▶ What this task involves: For the material below, return exactly the lines starting at the line containing "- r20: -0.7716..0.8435" and ending at the line containing "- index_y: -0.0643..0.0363", both ends included, and no others.

▶ Input records:
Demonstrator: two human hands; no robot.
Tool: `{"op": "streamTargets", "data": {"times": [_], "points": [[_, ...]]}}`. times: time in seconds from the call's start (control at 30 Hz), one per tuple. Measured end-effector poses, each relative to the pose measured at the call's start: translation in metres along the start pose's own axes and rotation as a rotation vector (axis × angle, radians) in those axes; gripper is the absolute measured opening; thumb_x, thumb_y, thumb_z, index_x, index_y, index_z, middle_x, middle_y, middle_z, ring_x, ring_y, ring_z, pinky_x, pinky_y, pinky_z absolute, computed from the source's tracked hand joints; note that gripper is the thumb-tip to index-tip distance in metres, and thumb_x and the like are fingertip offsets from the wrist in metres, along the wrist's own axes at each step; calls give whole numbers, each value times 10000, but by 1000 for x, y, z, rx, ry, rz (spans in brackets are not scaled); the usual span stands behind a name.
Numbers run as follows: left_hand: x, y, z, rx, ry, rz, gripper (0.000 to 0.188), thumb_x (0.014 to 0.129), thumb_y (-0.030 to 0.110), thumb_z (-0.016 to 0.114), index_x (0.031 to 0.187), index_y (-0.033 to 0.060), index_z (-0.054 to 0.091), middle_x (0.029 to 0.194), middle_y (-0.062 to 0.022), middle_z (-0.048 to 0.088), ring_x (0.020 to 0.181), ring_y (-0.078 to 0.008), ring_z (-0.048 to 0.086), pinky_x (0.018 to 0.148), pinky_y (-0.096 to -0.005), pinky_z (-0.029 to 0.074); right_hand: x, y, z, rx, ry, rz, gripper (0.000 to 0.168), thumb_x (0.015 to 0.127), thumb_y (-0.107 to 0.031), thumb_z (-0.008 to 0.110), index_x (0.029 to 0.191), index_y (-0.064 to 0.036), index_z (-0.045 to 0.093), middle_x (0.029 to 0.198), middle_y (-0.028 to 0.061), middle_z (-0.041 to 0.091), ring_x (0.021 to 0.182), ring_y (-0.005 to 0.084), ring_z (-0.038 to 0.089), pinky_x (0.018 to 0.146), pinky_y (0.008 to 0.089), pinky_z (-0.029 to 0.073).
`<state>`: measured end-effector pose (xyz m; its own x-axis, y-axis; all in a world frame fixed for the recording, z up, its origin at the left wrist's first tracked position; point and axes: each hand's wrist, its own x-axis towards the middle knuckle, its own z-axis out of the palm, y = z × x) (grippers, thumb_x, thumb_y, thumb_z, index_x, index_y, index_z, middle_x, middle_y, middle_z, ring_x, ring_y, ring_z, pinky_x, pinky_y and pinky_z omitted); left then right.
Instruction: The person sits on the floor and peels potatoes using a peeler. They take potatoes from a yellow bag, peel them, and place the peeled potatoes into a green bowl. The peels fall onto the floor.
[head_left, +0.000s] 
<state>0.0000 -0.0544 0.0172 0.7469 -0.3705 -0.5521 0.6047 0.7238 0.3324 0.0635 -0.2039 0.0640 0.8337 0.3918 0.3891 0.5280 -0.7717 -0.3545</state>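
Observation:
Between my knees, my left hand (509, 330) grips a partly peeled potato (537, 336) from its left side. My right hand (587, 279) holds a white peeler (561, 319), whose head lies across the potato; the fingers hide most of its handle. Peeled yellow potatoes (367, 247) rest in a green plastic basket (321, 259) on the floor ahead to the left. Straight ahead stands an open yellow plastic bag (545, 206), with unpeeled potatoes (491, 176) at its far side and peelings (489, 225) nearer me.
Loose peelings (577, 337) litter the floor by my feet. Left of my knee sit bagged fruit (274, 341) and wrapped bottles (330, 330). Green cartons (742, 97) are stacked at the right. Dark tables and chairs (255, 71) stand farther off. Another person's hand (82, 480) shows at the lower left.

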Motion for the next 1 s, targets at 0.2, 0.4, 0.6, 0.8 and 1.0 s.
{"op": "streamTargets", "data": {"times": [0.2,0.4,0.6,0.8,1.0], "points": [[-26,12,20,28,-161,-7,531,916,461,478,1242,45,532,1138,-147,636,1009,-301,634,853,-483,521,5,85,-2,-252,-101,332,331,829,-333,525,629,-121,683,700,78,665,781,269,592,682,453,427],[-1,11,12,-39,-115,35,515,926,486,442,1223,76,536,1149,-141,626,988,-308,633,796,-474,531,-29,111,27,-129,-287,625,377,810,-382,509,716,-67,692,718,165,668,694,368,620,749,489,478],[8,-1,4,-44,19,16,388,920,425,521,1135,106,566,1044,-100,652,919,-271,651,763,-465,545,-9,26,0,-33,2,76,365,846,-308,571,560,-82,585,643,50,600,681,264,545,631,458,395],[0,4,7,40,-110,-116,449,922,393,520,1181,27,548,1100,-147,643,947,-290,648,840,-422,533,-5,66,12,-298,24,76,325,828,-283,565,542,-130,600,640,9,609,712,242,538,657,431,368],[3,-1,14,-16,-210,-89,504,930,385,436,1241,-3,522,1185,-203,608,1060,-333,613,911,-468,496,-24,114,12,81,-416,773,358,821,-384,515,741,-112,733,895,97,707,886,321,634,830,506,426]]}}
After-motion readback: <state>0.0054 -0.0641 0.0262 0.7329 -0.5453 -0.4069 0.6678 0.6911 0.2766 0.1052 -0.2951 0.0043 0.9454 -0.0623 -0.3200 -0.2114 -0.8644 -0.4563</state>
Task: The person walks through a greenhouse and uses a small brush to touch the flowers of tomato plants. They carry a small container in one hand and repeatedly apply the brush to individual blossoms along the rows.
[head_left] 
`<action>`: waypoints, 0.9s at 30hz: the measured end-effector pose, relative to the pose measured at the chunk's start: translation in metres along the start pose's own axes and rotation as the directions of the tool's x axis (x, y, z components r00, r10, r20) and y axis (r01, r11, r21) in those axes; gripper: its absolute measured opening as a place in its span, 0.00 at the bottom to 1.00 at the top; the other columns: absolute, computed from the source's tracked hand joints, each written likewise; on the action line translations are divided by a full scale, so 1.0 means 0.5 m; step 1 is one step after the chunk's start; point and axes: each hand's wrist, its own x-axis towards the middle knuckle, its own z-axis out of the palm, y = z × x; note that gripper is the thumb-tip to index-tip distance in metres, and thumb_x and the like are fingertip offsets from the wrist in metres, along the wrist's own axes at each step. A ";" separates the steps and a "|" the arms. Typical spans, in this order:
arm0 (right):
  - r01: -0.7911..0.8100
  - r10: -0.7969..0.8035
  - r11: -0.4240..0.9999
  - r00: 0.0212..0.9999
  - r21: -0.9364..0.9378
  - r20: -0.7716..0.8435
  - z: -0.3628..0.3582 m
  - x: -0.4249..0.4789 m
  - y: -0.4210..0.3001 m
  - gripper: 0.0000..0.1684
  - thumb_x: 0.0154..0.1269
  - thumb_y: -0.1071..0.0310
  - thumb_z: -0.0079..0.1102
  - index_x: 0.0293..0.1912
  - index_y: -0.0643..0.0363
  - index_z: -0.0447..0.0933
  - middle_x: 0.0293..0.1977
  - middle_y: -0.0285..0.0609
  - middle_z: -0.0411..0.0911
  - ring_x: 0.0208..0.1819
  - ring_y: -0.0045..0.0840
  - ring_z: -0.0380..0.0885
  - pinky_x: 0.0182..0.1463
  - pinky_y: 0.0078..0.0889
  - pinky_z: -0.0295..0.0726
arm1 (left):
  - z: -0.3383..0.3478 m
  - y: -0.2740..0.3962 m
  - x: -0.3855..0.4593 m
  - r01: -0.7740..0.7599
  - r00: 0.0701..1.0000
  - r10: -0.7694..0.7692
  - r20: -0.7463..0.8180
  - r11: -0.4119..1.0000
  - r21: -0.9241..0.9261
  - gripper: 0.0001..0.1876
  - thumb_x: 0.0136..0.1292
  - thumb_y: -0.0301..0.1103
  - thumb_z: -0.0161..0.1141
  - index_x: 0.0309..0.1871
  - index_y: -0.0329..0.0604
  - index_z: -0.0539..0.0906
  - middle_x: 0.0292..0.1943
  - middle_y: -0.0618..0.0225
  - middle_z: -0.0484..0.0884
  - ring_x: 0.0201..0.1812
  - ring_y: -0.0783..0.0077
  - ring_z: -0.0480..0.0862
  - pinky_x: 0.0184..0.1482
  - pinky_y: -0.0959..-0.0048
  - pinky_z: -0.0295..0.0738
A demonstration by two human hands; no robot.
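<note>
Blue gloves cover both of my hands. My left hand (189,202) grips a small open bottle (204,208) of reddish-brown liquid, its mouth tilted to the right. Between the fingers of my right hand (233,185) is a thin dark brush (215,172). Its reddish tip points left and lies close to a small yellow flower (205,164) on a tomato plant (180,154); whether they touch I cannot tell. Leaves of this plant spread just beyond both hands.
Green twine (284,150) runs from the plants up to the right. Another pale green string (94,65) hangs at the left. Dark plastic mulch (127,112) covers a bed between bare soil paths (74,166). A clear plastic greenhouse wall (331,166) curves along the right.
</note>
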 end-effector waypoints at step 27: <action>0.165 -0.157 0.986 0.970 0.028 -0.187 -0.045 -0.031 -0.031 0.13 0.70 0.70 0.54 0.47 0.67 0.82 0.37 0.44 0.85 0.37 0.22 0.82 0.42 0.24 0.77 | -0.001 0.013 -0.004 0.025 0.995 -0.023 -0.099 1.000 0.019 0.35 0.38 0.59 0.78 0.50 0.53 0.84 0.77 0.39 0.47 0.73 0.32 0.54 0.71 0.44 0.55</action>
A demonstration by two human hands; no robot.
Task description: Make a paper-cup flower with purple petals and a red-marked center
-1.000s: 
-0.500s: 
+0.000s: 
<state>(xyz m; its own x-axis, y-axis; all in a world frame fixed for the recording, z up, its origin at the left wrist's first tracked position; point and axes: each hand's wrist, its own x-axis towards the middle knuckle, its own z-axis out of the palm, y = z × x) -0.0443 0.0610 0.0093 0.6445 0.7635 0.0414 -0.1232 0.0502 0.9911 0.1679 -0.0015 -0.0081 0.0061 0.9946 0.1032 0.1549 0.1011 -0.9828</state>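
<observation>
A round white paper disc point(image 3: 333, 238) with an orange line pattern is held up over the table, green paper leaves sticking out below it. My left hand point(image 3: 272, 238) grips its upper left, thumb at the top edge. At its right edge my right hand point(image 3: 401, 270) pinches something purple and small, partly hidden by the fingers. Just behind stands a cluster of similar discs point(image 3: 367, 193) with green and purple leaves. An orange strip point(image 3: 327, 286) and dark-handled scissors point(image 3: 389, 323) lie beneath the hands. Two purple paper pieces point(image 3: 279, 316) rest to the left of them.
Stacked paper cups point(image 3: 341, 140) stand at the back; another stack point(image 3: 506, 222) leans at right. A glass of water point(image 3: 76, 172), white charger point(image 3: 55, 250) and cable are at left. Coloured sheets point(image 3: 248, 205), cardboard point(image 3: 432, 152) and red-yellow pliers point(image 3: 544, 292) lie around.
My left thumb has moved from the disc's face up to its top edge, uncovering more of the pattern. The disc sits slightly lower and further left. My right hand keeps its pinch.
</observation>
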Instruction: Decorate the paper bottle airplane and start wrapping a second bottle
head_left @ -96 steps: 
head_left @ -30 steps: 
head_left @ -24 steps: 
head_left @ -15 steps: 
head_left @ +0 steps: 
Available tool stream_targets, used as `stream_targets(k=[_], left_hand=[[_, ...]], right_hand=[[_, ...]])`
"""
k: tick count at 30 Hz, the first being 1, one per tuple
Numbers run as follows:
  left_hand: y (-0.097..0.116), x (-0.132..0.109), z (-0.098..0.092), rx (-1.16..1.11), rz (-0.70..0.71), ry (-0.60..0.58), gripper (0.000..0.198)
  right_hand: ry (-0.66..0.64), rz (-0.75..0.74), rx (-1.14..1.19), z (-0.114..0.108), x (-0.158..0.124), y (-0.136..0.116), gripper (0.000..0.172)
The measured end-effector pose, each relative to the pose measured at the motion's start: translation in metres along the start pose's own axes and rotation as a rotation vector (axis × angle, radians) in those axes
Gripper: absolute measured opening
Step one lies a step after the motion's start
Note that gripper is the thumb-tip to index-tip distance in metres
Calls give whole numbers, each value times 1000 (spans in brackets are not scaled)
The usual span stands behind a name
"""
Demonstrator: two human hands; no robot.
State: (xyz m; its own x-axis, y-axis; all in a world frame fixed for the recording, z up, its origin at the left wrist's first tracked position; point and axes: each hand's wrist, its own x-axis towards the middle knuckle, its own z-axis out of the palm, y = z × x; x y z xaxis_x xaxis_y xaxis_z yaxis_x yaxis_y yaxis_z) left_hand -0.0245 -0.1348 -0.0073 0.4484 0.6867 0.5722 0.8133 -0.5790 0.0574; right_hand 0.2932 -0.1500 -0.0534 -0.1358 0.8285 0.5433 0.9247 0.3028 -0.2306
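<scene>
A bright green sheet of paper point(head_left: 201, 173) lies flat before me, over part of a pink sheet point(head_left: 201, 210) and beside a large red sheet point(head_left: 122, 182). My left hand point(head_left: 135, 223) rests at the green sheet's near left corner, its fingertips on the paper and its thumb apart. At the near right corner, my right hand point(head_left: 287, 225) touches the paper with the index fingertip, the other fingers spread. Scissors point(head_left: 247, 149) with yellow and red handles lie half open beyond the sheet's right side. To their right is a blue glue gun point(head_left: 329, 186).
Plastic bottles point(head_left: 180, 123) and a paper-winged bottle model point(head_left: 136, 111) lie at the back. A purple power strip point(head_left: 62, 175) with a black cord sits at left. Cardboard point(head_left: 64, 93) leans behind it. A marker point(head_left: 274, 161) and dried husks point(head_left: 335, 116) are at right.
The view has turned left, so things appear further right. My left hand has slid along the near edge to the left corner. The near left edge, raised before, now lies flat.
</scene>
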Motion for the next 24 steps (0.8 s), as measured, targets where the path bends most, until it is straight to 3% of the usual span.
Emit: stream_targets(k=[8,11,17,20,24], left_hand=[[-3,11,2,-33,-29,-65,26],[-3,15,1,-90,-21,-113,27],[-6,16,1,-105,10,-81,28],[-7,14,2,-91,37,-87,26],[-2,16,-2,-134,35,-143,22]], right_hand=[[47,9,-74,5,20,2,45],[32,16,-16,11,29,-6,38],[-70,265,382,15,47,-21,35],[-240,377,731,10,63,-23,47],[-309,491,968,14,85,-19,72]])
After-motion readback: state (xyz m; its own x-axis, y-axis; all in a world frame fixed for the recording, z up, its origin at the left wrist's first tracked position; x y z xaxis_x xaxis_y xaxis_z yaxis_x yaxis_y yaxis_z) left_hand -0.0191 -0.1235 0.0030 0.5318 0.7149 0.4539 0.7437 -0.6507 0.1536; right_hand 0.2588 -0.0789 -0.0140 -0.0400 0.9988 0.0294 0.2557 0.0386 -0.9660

▶ Solution:
  - r20: -0.7716..0.8435
  - z: -0.3628..0.3582 m
  - x: -0.4249..0.4789 m
  - y: -0.4210..0.3001 m
  - gripper: 0.0000..0.1684
  - thumb_x: 0.0154..0.1269
  - thumb_y: -0.1071..0.0310
  - thumb_z: -0.0079..0.1102
  - index_x: 0.0293..0.1912
  - index_y: -0.0643..0.0363

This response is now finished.